An interesting vulnerability in Microsoft Windows was disclosed yesterday via a post to Full-Disclosure. The vulnerability allows bypassing checks normally performed when helpctr.exe receives the "-FromHCP" command-line parameter when opening an HCP URI. This allows passing arbitrary parameters to a help document affected by a cross-site scripting error, ultimately allowing execution of arbitrary script code in a privileged context on a user's system when e.g. viewing a specially crafted web page.
The report provides a fair amount of details, a fully functional exploit, and an unofficial hotfix, which patches the function believed to be at fault. The error is presented as occurring when an URL is unescaped inside the helpctr.exe "MPC::HTML::UrlUnescapeW()" function, which apparently fails to properly interpret errors returned from "MPC::HexToNum()", adding FFFFh characters to the decoded string.
After confirming the vulnerability and publishing a Secunia advisory, we scheduled the vulnerability for an in-depth analysis, which uncovered that the cause is different and that the provided, unofficial hotfix does not properly address the vulnerability.
Although at first glance the original vulnerability report seemed to contain sufficient vulnerability details, it in fact omitted to explain how FFFFFFFFh values returned from "MPC::HexToNum()" can be abused to evade the "-FromHCP" whitelist check.

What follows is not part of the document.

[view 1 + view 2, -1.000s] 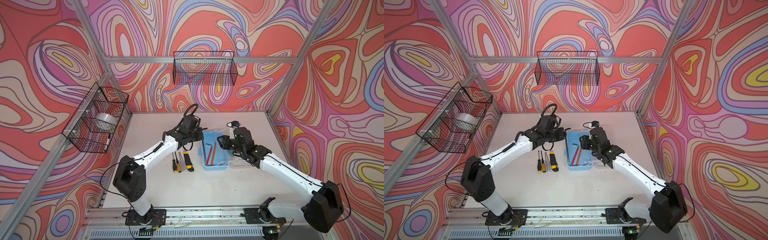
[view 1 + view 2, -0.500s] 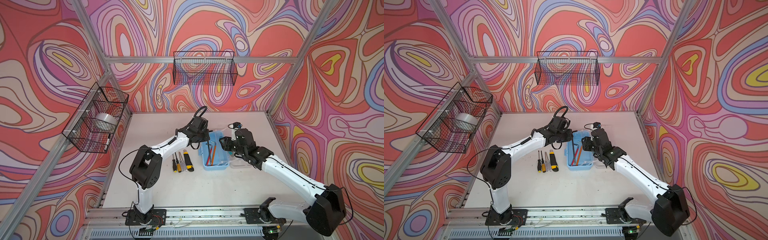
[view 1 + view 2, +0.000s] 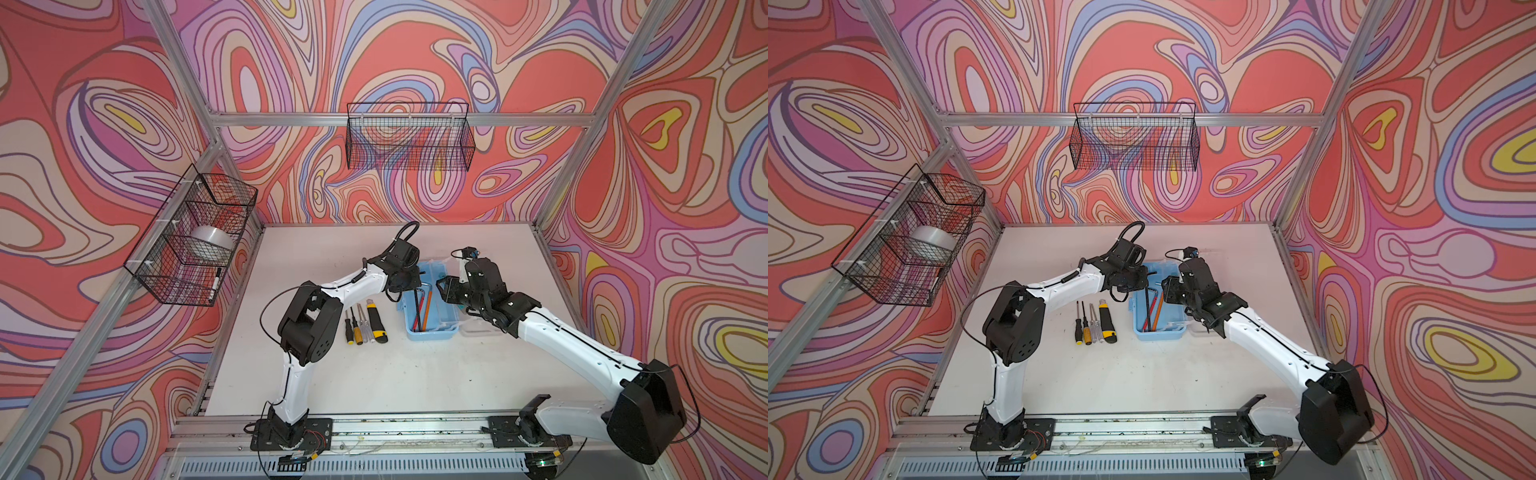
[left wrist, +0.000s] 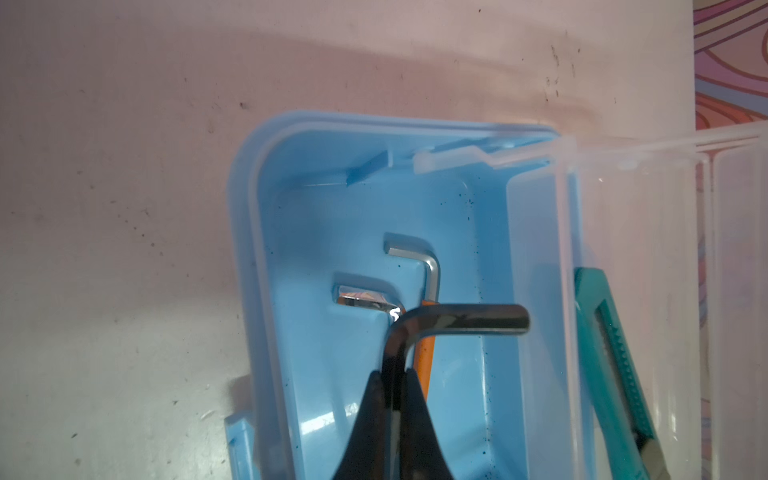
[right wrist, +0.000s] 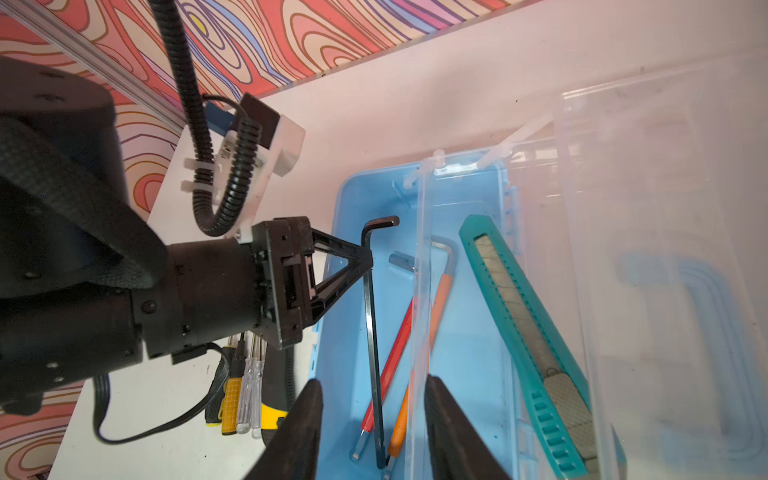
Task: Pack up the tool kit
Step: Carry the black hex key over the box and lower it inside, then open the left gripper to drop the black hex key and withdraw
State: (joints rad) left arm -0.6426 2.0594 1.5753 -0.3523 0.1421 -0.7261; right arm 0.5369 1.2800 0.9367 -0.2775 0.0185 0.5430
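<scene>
The left fingers (image 4: 368,419) are clenched on the black hex key (image 4: 461,320), gripping its long arm just below the bend. The short arm juts sideways above the open light-blue tool box (image 4: 316,249). In the right wrist view the key's long arm slants down into the box and crosses over a red-sleeved hex key (image 5: 395,353). Whether its lower end touches the box floor I cannot tell. Beside these lies an orange-sleeved hex key (image 5: 442,299). Along the side of the box nearest the lid lies a teal utility knife (image 5: 519,316), seen through clear plastic.

The right fingers (image 5: 442,428) are spread and grasp nothing. The edge of the clear lid (image 5: 644,187) runs between them, close against one finger and apart from the other. Whether it touches that finger cannot be told.

In both top views the box (image 3: 432,332) (image 3: 1158,334) sits near the middle of the frame on the white surface (image 3: 374,395), with one arm reaching it from each side. Just left of the box, three screwdrivers (image 3: 356,328) and a yellow-and-black utility knife (image 3: 377,324) lie side by side in a row. One black wire basket (image 3: 407,166) hangs on the back wall at upper middle. A second wire basket (image 3: 166,286) at the left of the frame holds a silvery roll (image 3: 210,243).
</scene>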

Although we're still putting finishing touches on our analysis, it seems that the check, which ensures that a requested URL is in the whitelist, normally takes place when an "hcp://services/search?topic=" query is received and should ensure that the decoded "topic" parameter is in a list of allowed URLs. Before the check is made, a call to a database query function is performed to locate related topics. If a large number of invalid hexadecimal characters are included in the original "topic" parameter, the database query wrongly returns a non-zero result. The calling function jumps over the whitelist check if non-zero is returned, allowing arbitrary parameters to be processed later. The return value of the outer database query function is tied to the return value of an esent.dll "JetSeek()" call issued from another process (helpsvc.exe).
During our analysis, we discovered that "MPC::HexToNum()" can return FFFFh values simply by replacing "%%A" sequences with "%uFFFF" (getting the function to return e.g. FFFEh using "%uFFFE" would equally work) in the provided starthelp.html. This is equivalent to the case described in the original report in terms of URL decoding (i.e. the same result string is obtained in both cases), but does, contrary to the original exploit, not require an error to be returned from "MPC::HexToNum()".
As the unofficial hotfix intends to fix the vulnerability by making "MPC::HexToNum()" return 0 instead of FFFFFFFFh in case of an error, it does not take into account the above-mentioned approach. It is, therefore, possible to bypass the fix implemented by the unofficial hotfix and still exploit the vulnerability on systems where it is installed.
Users are, therefore, encouraged not to install the unoffical hotfix, but instead remove the HCP URI handler from the registry to prevent exploitation until an official patch is available from Microsoft.